Daniel Sessler, M.D.

Daniel Sessler, M.D.,
Cleveland Clinic, Ohio
Photo courtesy of NIGMS

Keeping Surgical Patients Warmer Fights Infection

As recently as the mid-1990s, doctors thought it was perfectly normal that body temperature went down during surgery. Operating rooms were cold, and the operations themselves increased heat loss. What's more, anesthetic medicines impair the body's ability to control its temperature and sometimes produce hypothermia.

Challenging conventional wisdom, anesthesiologist Dan Sessler found that just a few degrees of body cooling tripled the risk of surgical wound infection. His research led to a new conclusion: Keep surgical patients warm.
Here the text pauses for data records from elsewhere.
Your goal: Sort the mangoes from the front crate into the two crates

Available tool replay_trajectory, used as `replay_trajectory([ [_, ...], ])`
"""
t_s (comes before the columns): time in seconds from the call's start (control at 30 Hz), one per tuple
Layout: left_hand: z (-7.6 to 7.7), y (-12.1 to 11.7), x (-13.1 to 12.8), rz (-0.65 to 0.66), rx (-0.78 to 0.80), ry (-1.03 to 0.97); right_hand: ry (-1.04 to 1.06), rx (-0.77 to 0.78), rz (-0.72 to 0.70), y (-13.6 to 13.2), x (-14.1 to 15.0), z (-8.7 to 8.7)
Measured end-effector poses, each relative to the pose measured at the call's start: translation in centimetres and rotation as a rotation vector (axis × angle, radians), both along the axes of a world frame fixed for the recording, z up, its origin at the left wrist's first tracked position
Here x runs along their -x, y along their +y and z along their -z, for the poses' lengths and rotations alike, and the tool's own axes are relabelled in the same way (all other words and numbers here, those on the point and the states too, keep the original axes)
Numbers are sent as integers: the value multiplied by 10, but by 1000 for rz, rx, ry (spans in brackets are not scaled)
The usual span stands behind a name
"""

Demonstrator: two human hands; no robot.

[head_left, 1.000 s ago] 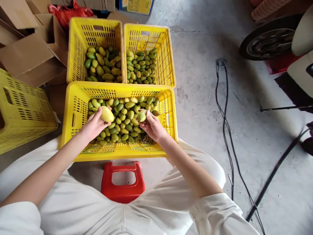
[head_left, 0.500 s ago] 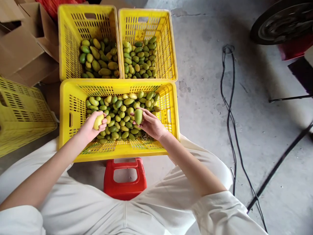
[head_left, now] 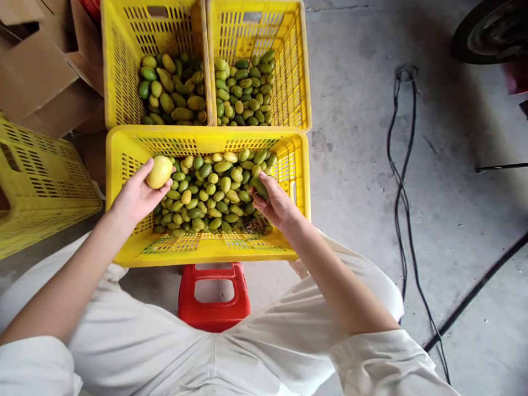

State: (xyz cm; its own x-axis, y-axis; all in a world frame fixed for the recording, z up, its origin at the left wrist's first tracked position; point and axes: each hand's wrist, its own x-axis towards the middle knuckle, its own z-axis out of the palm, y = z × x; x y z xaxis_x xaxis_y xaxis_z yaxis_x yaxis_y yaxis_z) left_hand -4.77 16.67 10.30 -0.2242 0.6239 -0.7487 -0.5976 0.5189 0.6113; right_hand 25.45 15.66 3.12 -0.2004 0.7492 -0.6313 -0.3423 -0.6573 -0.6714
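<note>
My left hand (head_left: 140, 190) is over the left end of the front yellow crate (head_left: 209, 255), its palm turned up and its fingers curled round a plump yellow mango-like fruit (head_left: 159, 172). Over the crate's right part, my right hand (head_left: 274, 202) grips a green mango-like fruit (head_left: 259, 187), partly hidden by the fingers. Below and between the hands lie many small oval fruits (head_left: 214, 192), green to yellow, inside the crate. A dark, crumbly patch (head_left: 258, 224) shows among them near the right front corner.
Behind stand two yellow crates, left (head_left: 124, 71) and right (head_left: 289, 71), both holding similar fruit. Another yellow crate (head_left: 45, 181) and cardboard boxes (head_left: 37, 77) are at left. A red stool (head_left: 214, 313) sits under the front crate. Black cables (head_left: 402, 181) and a wheel (head_left: 490, 33) are at right.
My left hand has turned palm up and moved slightly up and left, showing more of its fruit. My right hand has moved right with the green fruit. The whole view has shifted a little.
</note>
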Motion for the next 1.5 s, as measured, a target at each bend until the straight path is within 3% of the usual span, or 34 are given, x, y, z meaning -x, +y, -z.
replay_trajectory([
  [0.23, 3, 10, 27, -118, -161, 5, -95, -57, 123, 15, -9, -24],
  [0.43, 13, 9, 41, 33, -219, 6, -148, -102, 130, 13, -10, -31],
  [0.63, 1, 4, 24, 171, -212, 25, -99, -79, 12, 17, -10, -28],
  [0.73, -6, 4, 21, 248, -191, -4, -80, -32, 21, 20, -14, -24],
  [0.9, -10, 8, 20, 193, -113, 31, -34, -19, 127, 23, -15, -26],
  [1.23, 6, 3, 23, 11, -190, 35, -142, -61, 57, 24, -18, -41],
  [1.5, 18, 6, 31, 107, -185, 47, -170, -73, 192, 31, -25, -26],
])
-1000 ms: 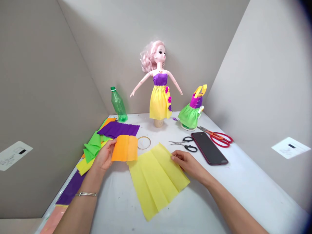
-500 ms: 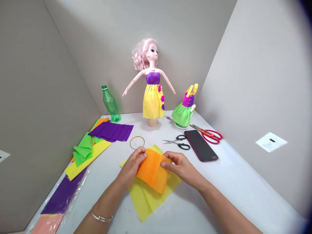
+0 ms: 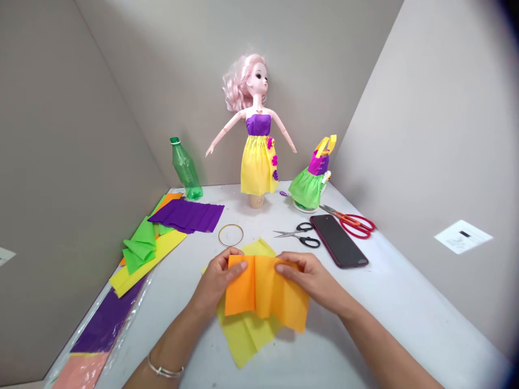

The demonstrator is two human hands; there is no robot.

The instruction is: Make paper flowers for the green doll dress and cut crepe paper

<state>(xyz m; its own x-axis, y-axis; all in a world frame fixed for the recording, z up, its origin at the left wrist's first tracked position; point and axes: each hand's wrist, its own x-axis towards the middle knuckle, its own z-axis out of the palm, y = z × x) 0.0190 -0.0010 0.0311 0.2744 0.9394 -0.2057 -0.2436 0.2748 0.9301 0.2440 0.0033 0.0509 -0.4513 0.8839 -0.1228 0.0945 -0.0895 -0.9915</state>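
Note:
Between my hands an orange piece of crepe paper is held up by its top edge, with fold creases running down it. My left hand pinches its upper left part, thumb in front and fingers behind. Farther along the same edge, my right hand grips it in the same way. A yellow sheet of crepe paper lies on the table beneath, partly covered by the orange piece. Just beyond my left hand rests a thin gold ring.
Black-handled scissors, a phone and red-handled scissors lie right. A doll in a dress, a small green-skirted dress and a green bottle stand behind. Colored paper and a plastic-wrapped pack lie left.
The orange crepe paper has been opened out wider, its right part now spread to the right. My right hand has shifted slightly right; the view has moved a little.

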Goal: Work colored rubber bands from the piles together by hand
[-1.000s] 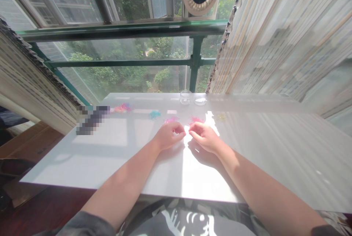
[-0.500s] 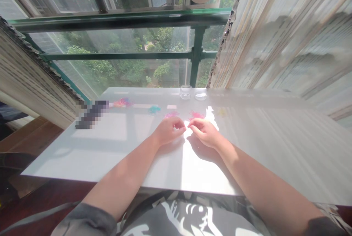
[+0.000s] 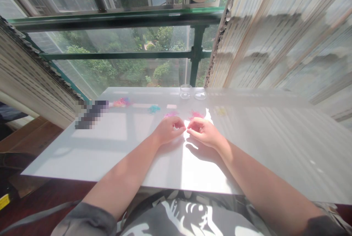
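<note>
My left hand point(image 3: 171, 130) is closed in a pinch above the white table, thumb and forefinger tips together. Facing it, my right hand point(image 3: 205, 131) has its thumb and forefinger curled close to each other, with the tips almost meeting those of the left. Anything held between the fingertips is too small and too washed out by sunlight to make out. Just beyond my left hand lies a small pile of pink-purple thin strands point(image 3: 171, 114). A red-pink pile of strands point(image 3: 196, 114) lies just past my right hand.
On the white table point(image 3: 110, 155) are also a teal pile point(image 3: 154, 109), a pale yellow pile point(image 3: 221, 111) and a multicoloured pile point(image 3: 121, 102). At the back edge stand a clear round container point(image 3: 186, 92) and a clear shallow dish or lid point(image 3: 200, 95). A curtain point(image 3: 261, 52) hangs at right.
My right hand's fingers have shifted slightly left and spread a little, their shadow changing. The left hand stays in place. The right curtain has swung somewhat to the left.
</note>
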Demonstrator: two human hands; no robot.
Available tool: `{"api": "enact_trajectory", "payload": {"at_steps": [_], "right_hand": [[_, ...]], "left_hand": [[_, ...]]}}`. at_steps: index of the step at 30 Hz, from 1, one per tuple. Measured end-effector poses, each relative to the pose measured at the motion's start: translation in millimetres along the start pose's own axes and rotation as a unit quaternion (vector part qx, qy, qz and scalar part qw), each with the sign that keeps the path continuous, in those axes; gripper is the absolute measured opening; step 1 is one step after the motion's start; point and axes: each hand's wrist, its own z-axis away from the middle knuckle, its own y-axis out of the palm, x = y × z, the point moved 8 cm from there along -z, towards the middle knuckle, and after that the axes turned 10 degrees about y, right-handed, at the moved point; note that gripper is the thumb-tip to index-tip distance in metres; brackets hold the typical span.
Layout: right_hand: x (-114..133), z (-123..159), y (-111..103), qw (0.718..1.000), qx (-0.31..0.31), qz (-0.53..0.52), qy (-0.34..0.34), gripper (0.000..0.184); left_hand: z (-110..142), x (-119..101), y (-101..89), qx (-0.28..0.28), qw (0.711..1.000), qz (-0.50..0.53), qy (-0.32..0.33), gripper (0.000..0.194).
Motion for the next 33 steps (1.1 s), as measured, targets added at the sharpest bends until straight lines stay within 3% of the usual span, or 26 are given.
{"api": "enact_trajectory", "payload": {"at_steps": [9,19,33], "right_hand": [[2.9,-1.9,-1.6,0.999,-0.018,-0.037,-0.022,0.008],[-6.1,-3.0,-7.2,0.999,-0.048,-0.001,0.014,0.02],[-3.9,-5.7,-6.3,0.999,-0.044,0.023,-0.01,0.011]], "left_hand": [[0.1,0.0,1.6,0.002,1.0,0.007,-0.001,0.013],[-0.2,-1.6,0.4,-0.002,1.0,0.001,0.008,0.011],[-0.8,-2.3,-0.7,0.0,1.0,0.001,0.009,0.013]]}}
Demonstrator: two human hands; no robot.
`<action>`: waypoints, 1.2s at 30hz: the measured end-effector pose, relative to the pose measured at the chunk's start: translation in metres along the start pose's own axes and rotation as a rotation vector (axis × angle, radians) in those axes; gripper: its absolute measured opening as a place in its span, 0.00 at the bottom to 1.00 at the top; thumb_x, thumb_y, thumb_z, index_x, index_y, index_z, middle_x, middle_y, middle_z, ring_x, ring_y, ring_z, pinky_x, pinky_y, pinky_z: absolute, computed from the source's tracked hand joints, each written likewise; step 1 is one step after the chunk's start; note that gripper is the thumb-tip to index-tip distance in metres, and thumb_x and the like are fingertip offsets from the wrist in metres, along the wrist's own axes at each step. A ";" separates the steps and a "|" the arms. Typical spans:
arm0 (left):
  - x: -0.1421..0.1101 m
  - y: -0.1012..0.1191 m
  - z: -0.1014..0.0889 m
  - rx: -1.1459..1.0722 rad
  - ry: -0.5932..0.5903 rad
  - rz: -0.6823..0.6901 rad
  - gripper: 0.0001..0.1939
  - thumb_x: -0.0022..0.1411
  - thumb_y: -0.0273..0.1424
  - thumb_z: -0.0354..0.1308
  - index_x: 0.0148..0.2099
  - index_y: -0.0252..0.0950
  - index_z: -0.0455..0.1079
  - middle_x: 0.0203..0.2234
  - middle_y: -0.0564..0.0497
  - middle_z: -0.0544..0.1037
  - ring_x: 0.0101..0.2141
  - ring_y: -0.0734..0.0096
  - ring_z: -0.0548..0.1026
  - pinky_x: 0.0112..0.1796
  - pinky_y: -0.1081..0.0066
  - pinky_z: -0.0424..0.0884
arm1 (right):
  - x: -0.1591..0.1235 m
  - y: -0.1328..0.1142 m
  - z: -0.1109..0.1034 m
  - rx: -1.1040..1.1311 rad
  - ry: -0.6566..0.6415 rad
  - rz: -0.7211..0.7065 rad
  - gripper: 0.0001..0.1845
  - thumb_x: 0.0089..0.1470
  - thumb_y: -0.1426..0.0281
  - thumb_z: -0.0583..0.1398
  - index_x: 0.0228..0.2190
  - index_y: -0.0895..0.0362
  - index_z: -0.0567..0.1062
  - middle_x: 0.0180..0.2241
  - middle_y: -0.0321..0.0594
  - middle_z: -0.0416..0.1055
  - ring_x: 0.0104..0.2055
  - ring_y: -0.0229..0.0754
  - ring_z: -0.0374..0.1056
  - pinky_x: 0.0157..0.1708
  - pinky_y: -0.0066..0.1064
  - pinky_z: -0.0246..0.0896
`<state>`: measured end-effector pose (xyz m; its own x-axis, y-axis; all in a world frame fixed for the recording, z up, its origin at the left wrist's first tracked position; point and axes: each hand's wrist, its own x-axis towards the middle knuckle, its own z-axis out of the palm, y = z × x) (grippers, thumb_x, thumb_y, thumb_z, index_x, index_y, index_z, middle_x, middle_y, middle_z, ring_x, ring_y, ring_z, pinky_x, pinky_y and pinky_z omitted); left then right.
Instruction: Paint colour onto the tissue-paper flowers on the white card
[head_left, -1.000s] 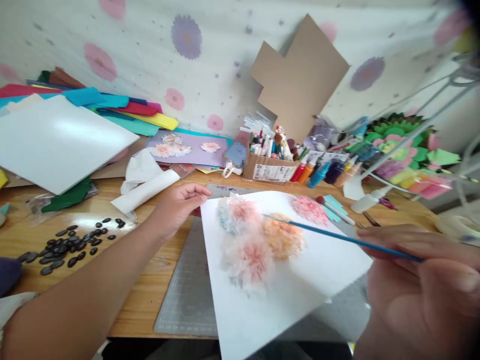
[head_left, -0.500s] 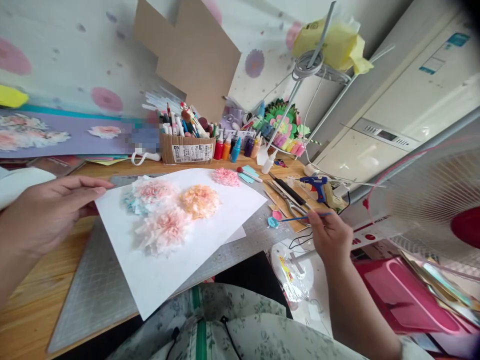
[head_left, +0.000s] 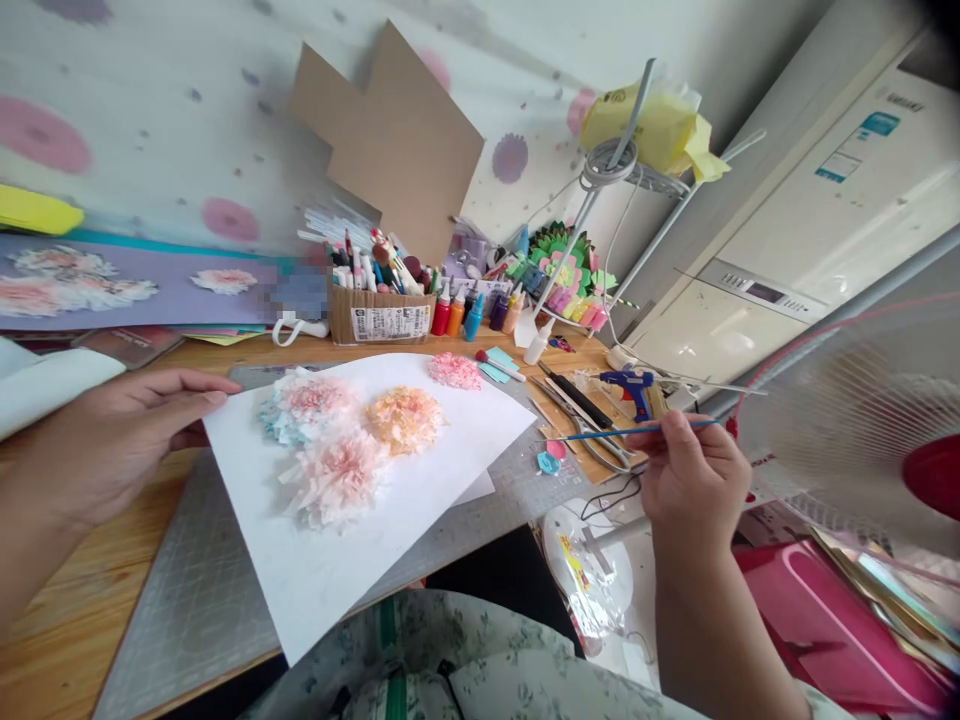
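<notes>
White paper, at eight o'clock: left hand pinches its ten-o'clock corner; likely light, floppy, its flowers crushable, best gripped by edges. Right hand, at four o'clock, pinches a blue stick.

Looking forward and down from head height, close above the white paper sheet, reaching from floral-print garment below to flower-patterned wall covering beyond.
</notes>
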<state>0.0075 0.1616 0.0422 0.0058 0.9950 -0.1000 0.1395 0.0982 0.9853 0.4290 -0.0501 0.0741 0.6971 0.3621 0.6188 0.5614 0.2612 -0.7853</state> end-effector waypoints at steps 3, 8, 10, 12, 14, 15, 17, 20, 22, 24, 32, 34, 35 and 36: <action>-0.011 0.007 0.002 0.011 -0.037 0.034 0.13 0.50 0.37 0.70 0.37 0.38 0.76 0.32 0.59 0.80 0.36 0.68 0.73 0.37 0.71 0.70 | 0.000 -0.025 0.036 0.200 -0.041 0.023 0.23 0.54 0.51 0.67 0.27 0.57 0.71 0.20 0.32 0.71 0.18 0.37 0.69 0.22 0.30 0.68; -0.019 0.010 0.005 -0.009 -0.081 0.066 0.14 0.49 0.39 0.69 0.36 0.36 0.78 0.29 0.55 0.81 0.31 0.68 0.75 0.35 0.70 0.70 | -0.013 -0.060 0.108 0.438 -0.250 0.071 0.19 0.50 0.57 0.72 0.27 0.57 0.74 0.21 0.33 0.73 0.20 0.37 0.72 0.23 0.28 0.69; -0.017 0.008 0.005 -0.022 -0.079 0.073 0.15 0.47 0.40 0.69 0.35 0.36 0.77 0.26 0.55 0.80 0.29 0.68 0.75 0.32 0.70 0.69 | -0.021 -0.069 0.135 0.485 -0.356 0.086 0.18 0.50 0.58 0.72 0.28 0.57 0.75 0.22 0.34 0.74 0.21 0.37 0.73 0.24 0.29 0.71; -0.016 0.005 0.004 -0.032 -0.089 0.077 0.15 0.47 0.40 0.69 0.35 0.37 0.77 0.25 0.54 0.80 0.28 0.69 0.74 0.30 0.71 0.68 | -0.026 -0.076 0.158 0.503 -0.464 0.102 0.17 0.50 0.58 0.73 0.29 0.57 0.77 0.22 0.34 0.74 0.23 0.38 0.74 0.25 0.30 0.73; -0.016 0.004 0.004 -0.043 -0.104 0.079 0.14 0.48 0.40 0.68 0.35 0.37 0.77 0.26 0.54 0.80 0.28 0.69 0.74 0.30 0.71 0.67 | -0.030 -0.079 0.175 0.499 -0.556 0.114 0.16 0.50 0.58 0.73 0.30 0.56 0.78 0.23 0.34 0.75 0.25 0.39 0.75 0.26 0.30 0.73; -0.016 0.003 0.004 -0.050 -0.111 0.080 0.14 0.48 0.40 0.68 0.35 0.37 0.77 0.26 0.54 0.80 0.28 0.69 0.74 0.30 0.71 0.67 | -0.031 -0.080 0.182 0.493 -0.589 0.117 0.16 0.50 0.58 0.73 0.30 0.56 0.78 0.23 0.34 0.75 0.25 0.40 0.75 0.26 0.31 0.74; -0.016 0.003 0.005 -0.060 -0.121 0.085 0.13 0.49 0.39 0.68 0.36 0.37 0.77 0.26 0.54 0.80 0.28 0.69 0.74 0.30 0.70 0.67 | -0.030 -0.080 0.192 0.477 -0.632 0.113 0.16 0.51 0.57 0.73 0.30 0.55 0.78 0.24 0.34 0.75 0.26 0.40 0.76 0.26 0.31 0.75; -0.018 0.005 0.005 -0.064 -0.126 0.095 0.13 0.50 0.39 0.67 0.36 0.37 0.77 0.26 0.54 0.80 0.29 0.69 0.74 0.31 0.70 0.67 | -0.029 -0.077 0.201 0.448 -0.660 0.098 0.17 0.51 0.56 0.73 0.30 0.55 0.78 0.25 0.34 0.75 0.27 0.39 0.76 0.26 0.32 0.76; -0.019 0.006 0.005 -0.062 -0.124 0.100 0.13 0.50 0.39 0.66 0.36 0.37 0.78 0.27 0.54 0.81 0.29 0.69 0.74 0.31 0.71 0.66 | -0.029 -0.075 0.204 0.425 -0.673 0.091 0.17 0.51 0.56 0.72 0.30 0.55 0.78 0.25 0.34 0.76 0.26 0.39 0.75 0.26 0.31 0.75; -0.020 0.008 0.005 -0.059 -0.121 0.101 0.13 0.50 0.39 0.66 0.36 0.37 0.78 0.26 0.54 0.80 0.28 0.70 0.73 0.31 0.71 0.65 | -0.029 -0.073 0.207 0.404 -0.686 0.085 0.17 0.52 0.55 0.72 0.31 0.55 0.78 0.25 0.34 0.76 0.26 0.39 0.76 0.27 0.32 0.76; -0.021 0.009 0.005 -0.051 -0.121 0.105 0.12 0.51 0.39 0.65 0.36 0.37 0.77 0.26 0.54 0.80 0.28 0.70 0.73 0.31 0.71 0.65 | -0.024 -0.071 0.209 0.320 -0.715 0.036 0.18 0.53 0.53 0.71 0.32 0.54 0.78 0.26 0.37 0.78 0.27 0.42 0.76 0.21 0.30 0.68; -0.021 0.008 0.004 -0.048 -0.128 0.111 0.12 0.52 0.39 0.65 0.37 0.38 0.78 0.26 0.54 0.80 0.28 0.70 0.73 0.31 0.71 0.64 | -0.023 -0.072 0.209 0.304 -0.721 0.022 0.17 0.53 0.53 0.71 0.32 0.53 0.78 0.26 0.37 0.78 0.26 0.42 0.75 0.17 0.29 0.63; -0.021 0.008 0.004 -0.046 -0.131 0.116 0.12 0.53 0.39 0.65 0.37 0.38 0.78 0.26 0.55 0.80 0.28 0.70 0.73 0.31 0.71 0.64 | -0.023 -0.072 0.209 0.299 -0.722 0.015 0.17 0.53 0.53 0.70 0.32 0.53 0.78 0.26 0.37 0.78 0.25 0.42 0.75 0.16 0.29 0.62; -0.022 0.008 0.004 -0.044 -0.134 0.122 0.11 0.53 0.39 0.65 0.37 0.38 0.78 0.26 0.55 0.80 0.28 0.70 0.73 0.31 0.71 0.64 | -0.023 -0.073 0.209 0.296 -0.722 0.007 0.17 0.54 0.53 0.70 0.32 0.53 0.78 0.26 0.37 0.78 0.25 0.42 0.75 0.16 0.29 0.62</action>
<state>0.0124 0.1407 0.0521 0.1525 0.9883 0.0058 0.0862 -0.0191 0.9961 0.2790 0.1098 0.1128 0.1801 0.8310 0.5263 0.3444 0.4479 -0.8251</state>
No new drugs, no fancy technology. Warming patients during an operation can be as simple as blowing heated air through a disposable, quilt-like covering.

Sessler has also discovered that giving surgical patients additional oxygen can lower the risk of wound infections.

Sessler has found simple, risk-free and inexpensive interventions that improve patient health after surgery.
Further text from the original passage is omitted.